WORK TO BE COMPLETED — Each line of the listing below, from the very first to the one that contains "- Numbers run", is to be retyped exactly as it stands.

+ + + + +

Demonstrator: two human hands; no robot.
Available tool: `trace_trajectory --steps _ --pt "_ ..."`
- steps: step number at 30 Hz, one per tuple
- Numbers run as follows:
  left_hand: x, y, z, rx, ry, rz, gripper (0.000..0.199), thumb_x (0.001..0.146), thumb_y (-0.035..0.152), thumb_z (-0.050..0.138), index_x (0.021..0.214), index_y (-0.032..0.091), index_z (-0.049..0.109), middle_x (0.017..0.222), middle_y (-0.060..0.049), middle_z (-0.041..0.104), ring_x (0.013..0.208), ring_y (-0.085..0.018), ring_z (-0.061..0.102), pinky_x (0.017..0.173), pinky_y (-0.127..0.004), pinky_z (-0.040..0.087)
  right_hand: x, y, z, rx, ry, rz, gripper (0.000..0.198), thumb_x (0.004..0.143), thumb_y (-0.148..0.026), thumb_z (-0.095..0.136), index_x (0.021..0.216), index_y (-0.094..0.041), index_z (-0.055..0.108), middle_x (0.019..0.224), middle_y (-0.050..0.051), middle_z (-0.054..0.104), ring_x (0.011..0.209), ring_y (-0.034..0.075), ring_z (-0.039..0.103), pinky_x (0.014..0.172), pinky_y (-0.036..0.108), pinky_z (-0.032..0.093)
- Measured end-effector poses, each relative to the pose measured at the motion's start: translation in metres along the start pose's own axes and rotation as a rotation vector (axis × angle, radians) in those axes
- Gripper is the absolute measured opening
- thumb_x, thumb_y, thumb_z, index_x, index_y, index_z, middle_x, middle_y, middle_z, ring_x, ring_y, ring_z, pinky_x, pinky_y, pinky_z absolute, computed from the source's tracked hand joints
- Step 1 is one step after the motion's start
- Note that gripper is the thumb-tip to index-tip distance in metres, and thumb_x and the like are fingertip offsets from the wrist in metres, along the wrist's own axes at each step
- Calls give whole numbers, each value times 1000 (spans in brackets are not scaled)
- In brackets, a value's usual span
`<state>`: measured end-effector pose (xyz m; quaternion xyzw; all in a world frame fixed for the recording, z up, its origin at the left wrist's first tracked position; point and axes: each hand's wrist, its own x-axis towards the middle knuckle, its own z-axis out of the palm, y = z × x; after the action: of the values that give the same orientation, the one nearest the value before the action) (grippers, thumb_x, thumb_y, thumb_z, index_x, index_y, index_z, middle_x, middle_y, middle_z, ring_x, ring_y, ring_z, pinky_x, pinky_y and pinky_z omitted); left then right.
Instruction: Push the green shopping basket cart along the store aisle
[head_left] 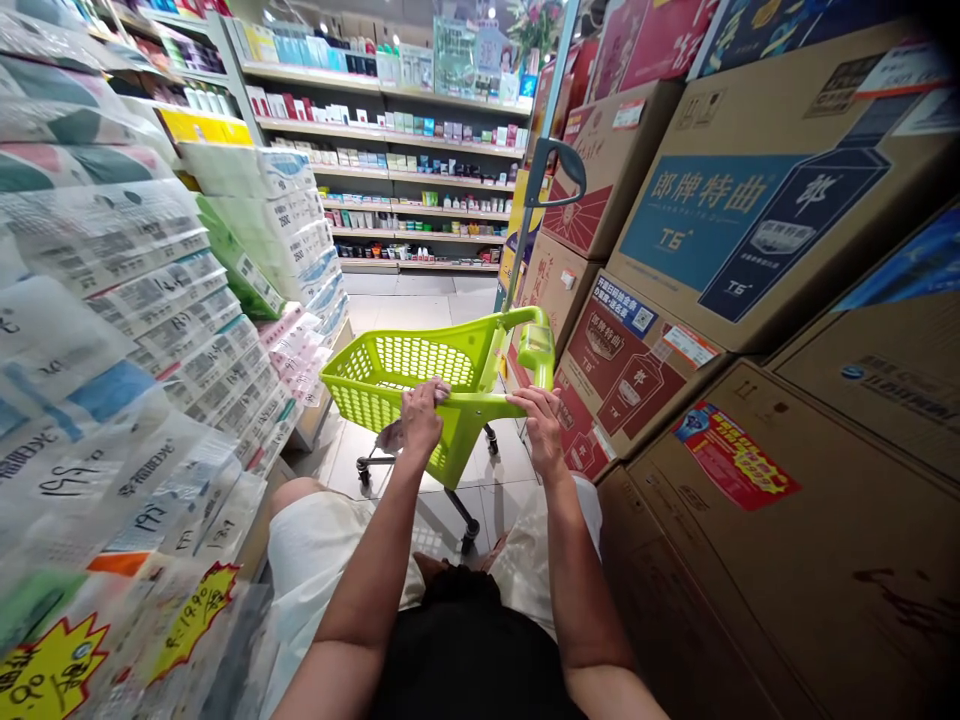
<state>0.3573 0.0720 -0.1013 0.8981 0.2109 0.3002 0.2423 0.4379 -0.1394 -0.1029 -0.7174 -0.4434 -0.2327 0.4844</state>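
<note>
Lime-green plastic forms one shopping cart (459, 440), its basket (358, 400) pierced with many holes, three black wheels (492, 440) showing. It stands on tiled floor (412, 312), between wrapped packs (184, 290) and cardboard boxes (667, 220). Left hand (422, 420) curls its fingers over near rim (463, 401); right hand (543, 430) has fingers grasping the handle (495, 407).

1. This is a shop: a lime-green perforated plastic shopping cart (457, 440) stands in a pale-tiled aisle (382, 310).
2. Long dark-backed shelves (315, 77) display rows of small coloured boxes (292, 105).
3. Yellow starburst price signs (191, 622) mark white plastic-wrapped packs (172, 300).
4. Stacked brown cardboard cartons (667, 275) bear white-and-orange price labels (690, 345).
</note>
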Motion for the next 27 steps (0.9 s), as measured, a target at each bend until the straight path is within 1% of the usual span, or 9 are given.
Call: trace_trajectory --steps 2,6,11,14,16,18,20,24,27 --pt "3 -3 4 0 0 12 71 66 -10 41 125 19 67 126 -10 68 110 -30 54 102 -46 44 2 5 -1 -8 -10 -1 68 105 -62 14 121 -28 71 124 6 68 133 27 50 127 53 18" --pt "5 -12 10 -35 -7 131 73 67 -9 40 128 22 65 131 -6 67 114 -28 54 103 -43 45 7 17 -6 8 -4 5 64 106 -58 17 120 -28 72 125 6 69 132 26 52 126 53 22" --pt "13 -36 10 87 73 -48 69 69 -6 44 130 21 64 125 -12 68 112 -32 56 102 -48 46 20 27 -15 -21 -33 -27 54 109 -42 23 116 -27 74 122 6 72 128 24 56 126 51 27" --pt "13 -33 21 99 68 -64 67 70 -5 44 130 18 63 129 -14 66 115 -33 56 103 -48 45 32 19 -2 -215 -54 -28 44 108 -40 32 113 -27 73 117 6 73 122 24 59 128 52 22" --pt "9 -28 30 72 60 4 68 70 -6 43 131 17 62 132 -14 65 119 -32 55 105 -46 44 38 10 14 -379 -118 -55 34 106 -41 43 112 -26 73 116 7 74 119 26 60 129 54 17" --pt "6 -29 32 47 52 84 69 71 -6 41 133 19 61 135 -12 64 121 -30 55 107 -45 43 41 4 30 -479 -152 -57 30 104 -39 48 112 -25 72 113 8 74 115 27 60 128 55 17" --pt "4 -38 29 54 50 67 71 71 -6 41 133 21 61 132 -12 65 118 -30 56 105 -45 44 40 3 41 -508 -132 -36 29 103 -38 49 115 -24 72 113 9 74 113 27 60 127 54 17" --pt "0 -55 22 104 126 -121 69 69 -5 44 132 17 62 127 -16 66 114 -33 56 103 -49 45 36 16 40 -459 -125 -25 28 103 -39 49 115 -25 71 113 7 74 117 26 59 128 51 12" --pt "-8 -46 30 57 136 -73 71 66 -6 44 130 19 63 131 -14 64 121 -33 54 106 -48 44 36 25 34 -427 -141 -2 29 104 -42 47 111 -26 71 111 6 74 116 26 59 129 54 5"
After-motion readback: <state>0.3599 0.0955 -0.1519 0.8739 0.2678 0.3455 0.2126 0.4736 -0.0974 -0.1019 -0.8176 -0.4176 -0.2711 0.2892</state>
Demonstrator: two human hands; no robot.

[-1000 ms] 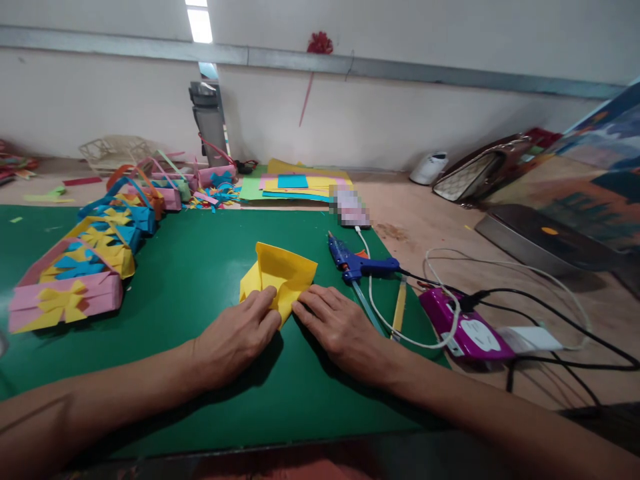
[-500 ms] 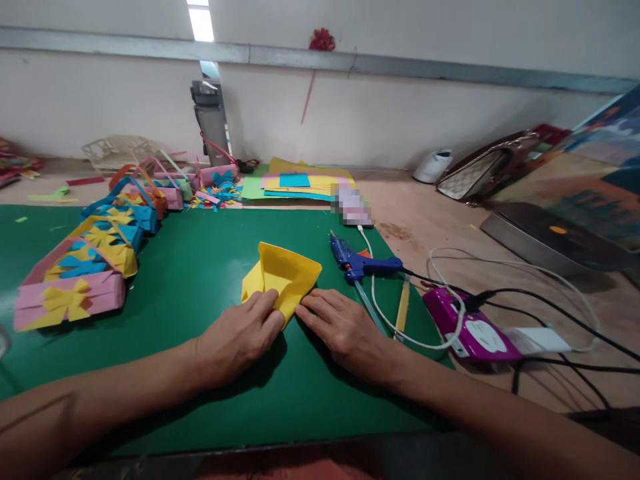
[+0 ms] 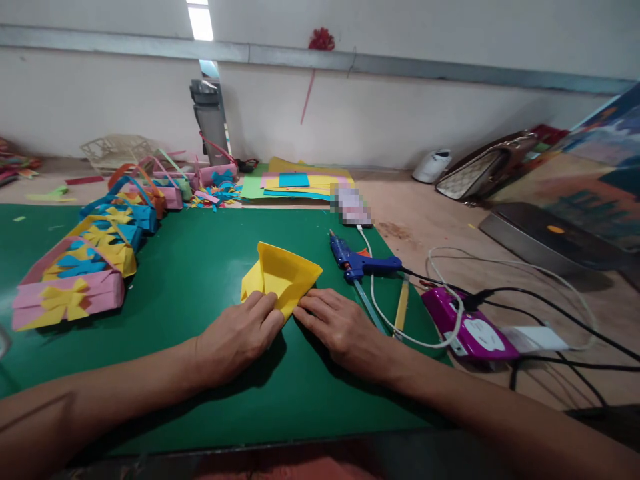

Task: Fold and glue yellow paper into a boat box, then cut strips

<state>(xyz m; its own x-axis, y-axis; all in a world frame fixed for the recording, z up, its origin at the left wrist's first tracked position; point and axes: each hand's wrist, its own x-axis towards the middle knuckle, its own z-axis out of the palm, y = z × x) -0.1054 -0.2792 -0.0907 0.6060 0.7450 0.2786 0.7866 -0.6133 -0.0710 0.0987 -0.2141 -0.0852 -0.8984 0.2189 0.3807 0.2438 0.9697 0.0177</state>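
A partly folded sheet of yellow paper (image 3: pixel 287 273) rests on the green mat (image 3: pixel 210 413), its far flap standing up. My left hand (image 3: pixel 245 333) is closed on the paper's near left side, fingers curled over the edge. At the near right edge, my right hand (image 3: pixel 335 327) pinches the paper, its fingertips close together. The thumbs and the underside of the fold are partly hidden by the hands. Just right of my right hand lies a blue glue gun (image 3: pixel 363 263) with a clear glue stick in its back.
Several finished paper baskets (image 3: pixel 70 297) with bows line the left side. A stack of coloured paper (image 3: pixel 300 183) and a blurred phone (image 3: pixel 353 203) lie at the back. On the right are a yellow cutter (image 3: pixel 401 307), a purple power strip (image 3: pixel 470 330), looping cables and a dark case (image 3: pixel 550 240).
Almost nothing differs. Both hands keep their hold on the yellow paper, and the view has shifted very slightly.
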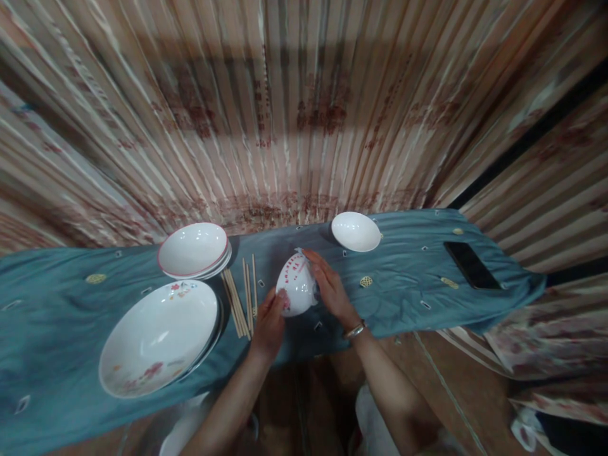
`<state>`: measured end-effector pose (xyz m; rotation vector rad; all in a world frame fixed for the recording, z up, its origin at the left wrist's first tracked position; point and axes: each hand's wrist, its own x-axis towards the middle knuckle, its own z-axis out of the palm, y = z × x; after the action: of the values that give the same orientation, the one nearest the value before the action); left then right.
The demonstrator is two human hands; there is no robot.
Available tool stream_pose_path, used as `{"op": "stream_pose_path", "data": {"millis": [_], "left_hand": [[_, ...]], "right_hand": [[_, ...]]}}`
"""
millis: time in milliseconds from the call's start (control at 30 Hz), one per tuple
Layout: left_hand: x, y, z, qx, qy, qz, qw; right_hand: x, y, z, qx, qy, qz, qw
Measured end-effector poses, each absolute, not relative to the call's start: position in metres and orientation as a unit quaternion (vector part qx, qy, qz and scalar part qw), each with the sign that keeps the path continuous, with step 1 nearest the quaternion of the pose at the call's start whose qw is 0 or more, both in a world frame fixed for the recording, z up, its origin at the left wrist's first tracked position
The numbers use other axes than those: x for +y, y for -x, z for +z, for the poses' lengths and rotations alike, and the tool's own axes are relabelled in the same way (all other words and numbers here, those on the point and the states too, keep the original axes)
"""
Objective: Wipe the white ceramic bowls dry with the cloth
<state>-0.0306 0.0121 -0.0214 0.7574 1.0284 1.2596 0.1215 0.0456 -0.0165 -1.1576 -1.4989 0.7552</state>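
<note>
In the head view, a white bowl (295,290) with red lettering and a pink flower is tipped on its side above the table, its outer wall facing me. My left hand (268,323) is closed on the bowl's left lower edge, thumb on the outside. On the other side, my right hand (329,284) presses a thin pale cloth (314,295) against the bowl; only edges of the cloth show past the fingers. The bowl's inside is hidden. Just left of my left hand lie several wooden chopsticks (236,304) in two loose groups.
Large flower-patterned bowls (159,342) are stacked at the left, with red-rimmed bowls (194,250) stacked behind them. A small white bowl (356,232) stands at the back right. A black phone (472,265) lies near the right end of the teal tablecloth (399,297). Curtains (304,145) hang behind.
</note>
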Motion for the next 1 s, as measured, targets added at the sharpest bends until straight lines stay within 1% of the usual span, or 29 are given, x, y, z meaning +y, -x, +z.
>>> {"op": "stream_pose_path", "data": {"millis": [100,200,367,533,633,800,1000], "left_hand": [[0.014,0.032,-0.021,0.453,-0.310,0.551,0.629],[0.017,0.032,-0.018,0.436,-0.272,0.565,0.645],[0.024,0.033,-0.013,0.400,-0.195,0.579,0.683],[0.030,0.035,-0.013,0.365,-0.149,0.577,0.715],[0.034,0.036,-0.012,0.355,-0.119,0.582,0.722],[0.035,0.037,-0.009,0.365,-0.100,0.582,0.720],[0.030,0.037,-0.010,0.366,-0.128,0.574,0.721]], "right_hand": [[0.051,-0.123,-0.031,-0.551,0.497,0.381,0.552],[0.048,-0.119,-0.042,-0.507,0.507,0.421,0.556],[0.033,-0.107,-0.052,-0.488,0.513,0.435,0.556],[0.014,-0.090,-0.057,-0.491,0.537,0.417,0.544],[0.002,-0.080,-0.062,-0.514,0.543,0.390,0.538],[0.000,-0.085,-0.069,-0.572,0.541,0.292,0.544],[0.020,-0.118,-0.052,-0.575,0.578,0.165,0.554]]}}
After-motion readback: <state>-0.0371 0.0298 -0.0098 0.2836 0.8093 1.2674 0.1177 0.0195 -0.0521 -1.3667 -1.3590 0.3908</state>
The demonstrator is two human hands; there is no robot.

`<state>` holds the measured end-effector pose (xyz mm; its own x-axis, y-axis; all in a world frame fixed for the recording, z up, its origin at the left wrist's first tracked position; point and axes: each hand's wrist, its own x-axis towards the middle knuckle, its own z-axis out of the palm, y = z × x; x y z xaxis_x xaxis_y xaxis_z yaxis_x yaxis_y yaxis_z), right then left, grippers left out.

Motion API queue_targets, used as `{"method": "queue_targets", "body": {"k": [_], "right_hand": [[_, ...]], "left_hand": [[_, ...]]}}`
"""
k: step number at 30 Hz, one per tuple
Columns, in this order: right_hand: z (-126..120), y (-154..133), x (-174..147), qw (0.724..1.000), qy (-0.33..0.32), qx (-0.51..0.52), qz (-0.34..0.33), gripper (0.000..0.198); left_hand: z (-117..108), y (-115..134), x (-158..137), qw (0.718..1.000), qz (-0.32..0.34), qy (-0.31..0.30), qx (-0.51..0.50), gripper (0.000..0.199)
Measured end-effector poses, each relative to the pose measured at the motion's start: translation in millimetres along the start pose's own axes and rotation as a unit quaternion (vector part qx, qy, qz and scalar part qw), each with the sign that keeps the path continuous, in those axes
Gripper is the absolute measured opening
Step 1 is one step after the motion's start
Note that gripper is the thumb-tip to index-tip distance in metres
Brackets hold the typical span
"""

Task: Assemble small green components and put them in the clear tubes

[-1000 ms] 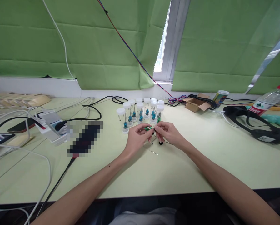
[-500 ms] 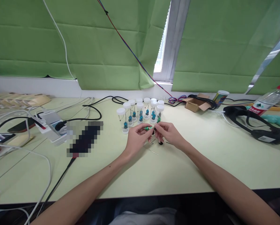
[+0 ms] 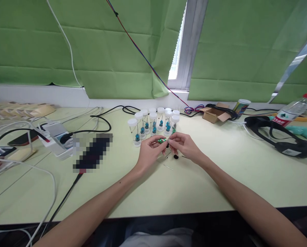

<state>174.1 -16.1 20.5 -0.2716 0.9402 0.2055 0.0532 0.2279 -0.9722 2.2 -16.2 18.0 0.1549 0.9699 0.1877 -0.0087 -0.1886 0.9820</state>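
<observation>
My left hand [image 3: 149,151] pinches a small shiny green metallic part [image 3: 161,140] between thumb and fingers. My right hand [image 3: 185,145] is closed at the part's right end, its fingertips pressed together; what they grip is too small to make out. A small dark piece shows between the two hands. Below the right fingers a round black piece [image 3: 176,156] lies on the table, and nearer to me is a thin metal pin [image 3: 168,167]. Just beyond my hands stand several clear tubes with white caps [image 3: 132,122], holding small blue or green parts with thin rods.
On the left are a white power strip [image 3: 57,139], tangled cables and a blurred-out dark object [image 3: 93,152]. A small open cardboard box [image 3: 215,114] and a printed can [image 3: 241,108] stand at the back right. Black goggles [image 3: 274,137] and a bottle [image 3: 292,110] are farther right.
My right fingertips have shifted very slightly at the green part's end. Both hands otherwise keep their place, and the tubes have not moved.
</observation>
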Motion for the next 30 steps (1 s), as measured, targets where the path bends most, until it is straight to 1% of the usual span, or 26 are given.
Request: {"method": "queue_targets", "body": {"k": [9,16,18,24,30], "right_hand": [[-0.6,1.9,-0.1,0.999,-0.002,-0.033,0.012,0.045],[-1.3,7.9,2.5,0.999,-0.014,-0.046,0.003,0.051],[-0.8,7.4,2.3,0.999,-0.011,-0.043,0.004,0.05],[0.8,2.2,0.1,1.0,0.01,0.005,-0.005,0.037],[0.8,2.0,0.1,1.0,0.008,0.014,-0.006,0.034]], "left_hand": [[2.0,6.6,-1.1,1.0,0.0,-0.009,-0.011,0.027],[2.8,7.9,-1.9,1.0,-0.011,-0.006,-0.018,0.024],[2.8,7.3,-1.5,1.0,-0.013,0.001,-0.02,0.024],[1.7,5.4,-0.2,0.999,-0.015,0.013,-0.025,0.025],[1.1,7.4,-0.2,0.999,-0.018,0.018,-0.028,0.026]]}}
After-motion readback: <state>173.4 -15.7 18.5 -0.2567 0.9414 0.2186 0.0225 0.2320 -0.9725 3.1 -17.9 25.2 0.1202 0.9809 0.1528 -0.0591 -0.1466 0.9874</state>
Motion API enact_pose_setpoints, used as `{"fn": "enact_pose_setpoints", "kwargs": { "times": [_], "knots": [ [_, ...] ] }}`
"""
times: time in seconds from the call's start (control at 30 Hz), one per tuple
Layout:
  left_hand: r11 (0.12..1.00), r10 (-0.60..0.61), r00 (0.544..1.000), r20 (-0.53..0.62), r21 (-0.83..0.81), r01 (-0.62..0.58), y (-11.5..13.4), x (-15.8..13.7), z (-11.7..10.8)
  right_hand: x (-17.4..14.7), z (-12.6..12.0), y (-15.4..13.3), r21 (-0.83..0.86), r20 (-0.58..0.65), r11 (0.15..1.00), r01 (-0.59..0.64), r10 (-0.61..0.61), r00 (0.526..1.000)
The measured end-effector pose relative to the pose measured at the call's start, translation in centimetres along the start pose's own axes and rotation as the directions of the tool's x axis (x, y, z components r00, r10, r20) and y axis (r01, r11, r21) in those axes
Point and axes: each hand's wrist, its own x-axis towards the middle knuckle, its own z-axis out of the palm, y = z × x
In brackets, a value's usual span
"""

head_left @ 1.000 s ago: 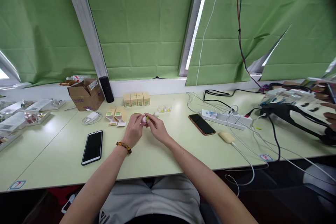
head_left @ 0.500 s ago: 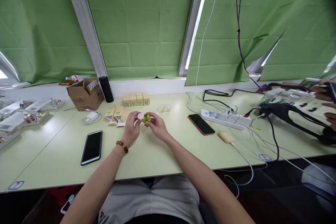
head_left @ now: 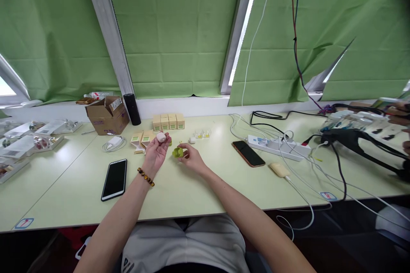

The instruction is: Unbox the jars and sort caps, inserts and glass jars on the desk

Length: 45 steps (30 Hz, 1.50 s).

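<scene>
My left hand (head_left: 155, 156) is turned palm up. A small pinkish-white rounded piece (head_left: 161, 137) sits at its fingertips. To its right, my right hand (head_left: 191, 159) pinches a small yellow-green hollow cup with a scalloped rim (head_left: 177, 152) just above the table. Between and behind the hands are a small white piece (head_left: 192, 140), a tiny yellow bit (head_left: 180, 141) and a green piece (head_left: 170, 143) partly hidden by my left fingers. A clear plastic holder with yellow spots (head_left: 203, 135) stands farther back. Two opened small cartons (head_left: 142, 140) lie beside my left hand.
Several small kraft boxes (head_left: 168, 122) line the back. Phones (head_left: 114, 179) (head_left: 248, 153) flank my arms. A cardboard box (head_left: 108, 116), a black cylinder (head_left: 132, 109) and a coiled charger (head_left: 114, 142) stand left. A power strip (head_left: 278, 147) and cables lie right, near another person's hand (head_left: 402, 113).
My left hand has turned palm up and moved left with the pinkish piece, apart from the green cup. The white piece and tiny yellow bit now show on the table. The view shifted slightly.
</scene>
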Motion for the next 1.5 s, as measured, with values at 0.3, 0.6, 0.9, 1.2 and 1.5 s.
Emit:
{"fn": "enact_pose_setpoints", "kwargs": {
  "times": [0.3, 0.6, 0.9, 1.2, 1.5],
  "knots": [
    [0.992, 0.055, 0.998, -0.034, 0.118, -0.051, -0.2, 0.5, -0.5, -1.1, 0.9, -0.5, -0.131, 0.201, 0.991, 0.015, 0.011, 0.980],
    [0.385, 0.063, 0.967, 0.248, 0.888, -0.252, -0.9, 4.6, 2.9, -1.3, 1.1, -0.5, -0.176, 0.250, 0.984, 0.037, 0.008, 0.968],
    [0.005, -0.157, 0.922, 0.354, 0.934, -0.357, -5.2, 7.8, 4.3, -1.3, 1.0, 0.2, -0.197, 0.245, 0.978, 0.072, -0.022, 0.969],
    [-0.095, -0.233, 0.904, 0.358, 0.917, -0.388, -6.3, 8.9, 3.9, -1.1, 0.2, -0.7, -0.264, 0.288, 0.959, 0.099, -0.019, 0.957],
    [-0.153, -0.278, 0.891, 0.359, 0.899, -0.410, -6.7, 9.2, 4.3, -0.8, -0.7, -0.6, -0.309, 0.283, 0.949, 0.069, 0.022, 0.959]
  ]
}}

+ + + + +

EXERCISE SOLUTION —
Demonstrator: two human hands; no robot.
Available tool: `trace_trajectory --steps _ --pt "_ ..."`
- steps: step number at 30 Hz, one per tuple
- Numbers run as follows:

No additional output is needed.